Traceability is fit for purpose and supports stakeholder needs.
In the vision scenario, traceability helps the engineer to detect missing stakeholders during requirements elicitation, to identify missing and conflicting requirements, and to demonstrate compliance to regulatory codes. Traceability also helps the engineer to see the impact of new and modified requirements, and facilitates the requirements negotiation and validation process. Traces are used to retrieve the context and rationale for decisions, to examine costs and to verify compliance to product requirements. Traceability supports the engineer explicitly in all aspects of her daily work.
Traceability will not be used in practice unless it is perceived as useful or is mandated. However, the understanding of what people need traceability for and how people actually use traceability is currently poor.
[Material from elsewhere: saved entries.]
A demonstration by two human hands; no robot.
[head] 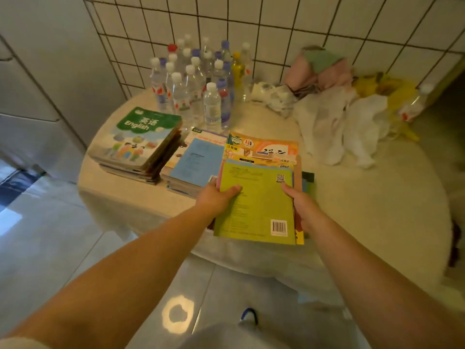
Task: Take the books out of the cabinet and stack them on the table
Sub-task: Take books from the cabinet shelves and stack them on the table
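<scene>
At the left edge of the round table (377, 210) stands a finished stack of books (136, 152), topped by a green and white English textbook (148, 124) and squared up fairly well. Just beside it to the right lies a second, lower stack (193, 170) with a pale blue cover on top, its near side close to the table's front edge. Behind both, toward the back edge by the tiled wall, a crowd of plastic water bottles (198, 84) stands upright.

Next comes the batch now in hand (259, 195), a bundle of thin books with a yellow-green back cover uppermost and an orange cover showing beyond it. The left hand (217, 197) grips its left side, thumb lying on the green cover and fingers tucked under. The right hand (302, 205) holds the right side in the same way, fingers hidden beneath. The bundle overhangs the front edge of the table and seems to be just touching or about to touch down; I cannot tell whether it already rests on the cloth. It is loosely fanned, so it will likely need squaring.

Toward the right back edge lies a heap of plastic bags and cloth (339, 109).

By my reckoning the work is well advanced, with two stacks set down and a third arriving. The cabinet is not plainly shown, so what remains inside is unknown.
</scene>
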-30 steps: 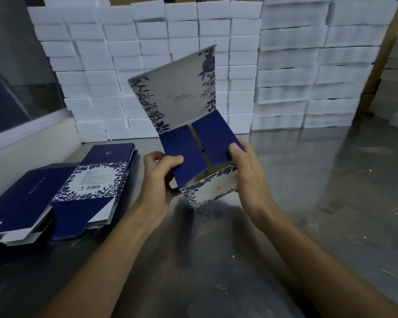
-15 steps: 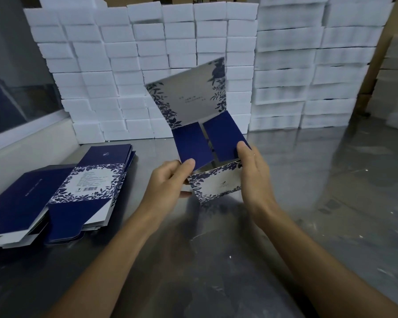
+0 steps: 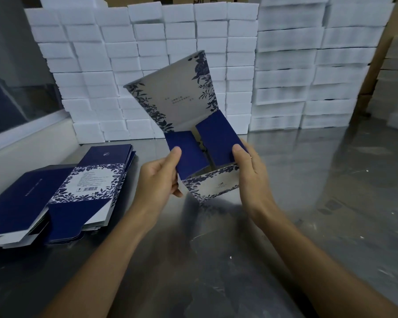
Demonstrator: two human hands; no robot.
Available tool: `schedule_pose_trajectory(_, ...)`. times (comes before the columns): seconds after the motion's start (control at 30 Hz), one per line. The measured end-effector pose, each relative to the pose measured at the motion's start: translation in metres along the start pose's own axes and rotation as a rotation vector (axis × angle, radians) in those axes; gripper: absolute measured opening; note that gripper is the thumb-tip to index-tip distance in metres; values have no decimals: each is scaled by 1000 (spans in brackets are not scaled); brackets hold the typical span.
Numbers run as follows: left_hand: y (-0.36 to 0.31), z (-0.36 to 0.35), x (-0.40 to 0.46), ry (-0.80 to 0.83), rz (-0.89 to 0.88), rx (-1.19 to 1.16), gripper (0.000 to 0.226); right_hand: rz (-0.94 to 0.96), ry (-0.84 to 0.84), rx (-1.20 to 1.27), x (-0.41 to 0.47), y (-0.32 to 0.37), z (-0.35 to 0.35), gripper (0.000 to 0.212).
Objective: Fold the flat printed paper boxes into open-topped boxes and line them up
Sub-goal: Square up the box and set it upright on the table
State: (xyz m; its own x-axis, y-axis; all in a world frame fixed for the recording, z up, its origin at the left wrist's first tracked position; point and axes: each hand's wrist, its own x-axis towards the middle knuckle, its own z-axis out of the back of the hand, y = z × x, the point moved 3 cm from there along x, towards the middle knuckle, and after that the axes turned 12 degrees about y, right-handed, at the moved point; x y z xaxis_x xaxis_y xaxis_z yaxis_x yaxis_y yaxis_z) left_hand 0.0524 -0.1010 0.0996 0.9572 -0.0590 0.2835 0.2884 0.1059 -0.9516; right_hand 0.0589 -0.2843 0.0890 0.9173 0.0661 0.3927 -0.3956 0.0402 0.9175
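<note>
Hands meet over a shiny metal table [image 3: 331, 191], seen from a head camera looking forward and down. Between them is a half-folded paper box [image 3: 207, 157], held just above the table near the middle of the view. Its tall back panel stands up and tilts to the left, pale grey with dark blue leaves at the edges and a few lines of small print. Two dark blue flaps fold inward at its foot, and a low front panel with a leaf border faces the camera.

The left hand [image 3: 157, 180] grips the left blue flap, thumb on top and fingers curled beneath. The right hand [image 3: 251, 180] holds the box's right side, thumb pressed on the right blue flap, fingers fairly straight along the outside.

On the table to the left lies a pile of flat boxes [image 3: 62, 191], blue and white, a barcode label showing on the top one. Stacked white foam blocks [image 3: 193, 31] form a wall behind the table.
</note>
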Motion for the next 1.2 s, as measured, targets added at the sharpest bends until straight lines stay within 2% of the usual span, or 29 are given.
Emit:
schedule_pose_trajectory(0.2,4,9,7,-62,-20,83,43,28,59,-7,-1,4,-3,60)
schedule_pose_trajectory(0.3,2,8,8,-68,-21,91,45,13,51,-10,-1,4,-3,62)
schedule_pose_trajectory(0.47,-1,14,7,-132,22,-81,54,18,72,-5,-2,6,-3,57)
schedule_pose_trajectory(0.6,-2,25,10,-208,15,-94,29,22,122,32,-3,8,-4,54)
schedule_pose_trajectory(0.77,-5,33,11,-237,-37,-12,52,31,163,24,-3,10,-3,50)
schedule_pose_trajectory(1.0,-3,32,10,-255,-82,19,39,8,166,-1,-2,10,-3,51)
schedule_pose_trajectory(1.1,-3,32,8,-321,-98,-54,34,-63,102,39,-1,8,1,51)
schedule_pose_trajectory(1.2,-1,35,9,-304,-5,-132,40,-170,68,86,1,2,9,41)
Further, traceability cannot be created or maintained effectively if the required tasks to do so are not themselves understood and supported, and this understanding of what individuals and teams need to do to create and maintain traces is equally poor. The stakeholder community for both establishing and using traceability is potentially vast, and the skills and incentives of these stakeholders vary widely. Tools are frequently purchased to enable traceability but, because they are often insufficiently configured to support these specific stakeholder requirements for traceability, they rarely realize their potential.
Define and instrument prototypical traceability profiles and patterns (i.e., typical stakeholder requirements for traceability and recognized approaches for their satisfaction in traceability solutions).
Create a profile of prototypical role, task and context-based stakeholder requirements for traceability, including scenarios of end-use for traceability, along with patterns for their implementation.
Instrument a mechanism to both use and evolve this resource of profiles and patterns, based on characterizing the needs and properties of projects, organizations and domains, and by integrating feedback from practice.
Propose and agree metrics to measure effectiveness in all areas of the traceability process, with a particular focus on its end-use.
Develop a Traceability Body of Knowledge (TBOK), to define the traceability terminology, profiles and patterns, practices, techniques, methods and tools, and to include resources on case studies, lessons, experts, benchmarking, etc.
Perform studies to determine whether stakeholders find automated methods and tools fit for purpose.
Practitioners consult and contribute to an evolving Traceability Body of Knowledge.
Practitioners draw upon traceability profiles and patterns when designing and implementing a traceability solution for their project, organization and domain.
Practitioners routinely measure the effectiveness of all aspects of their traceability process, and contribute these data to the traceability community.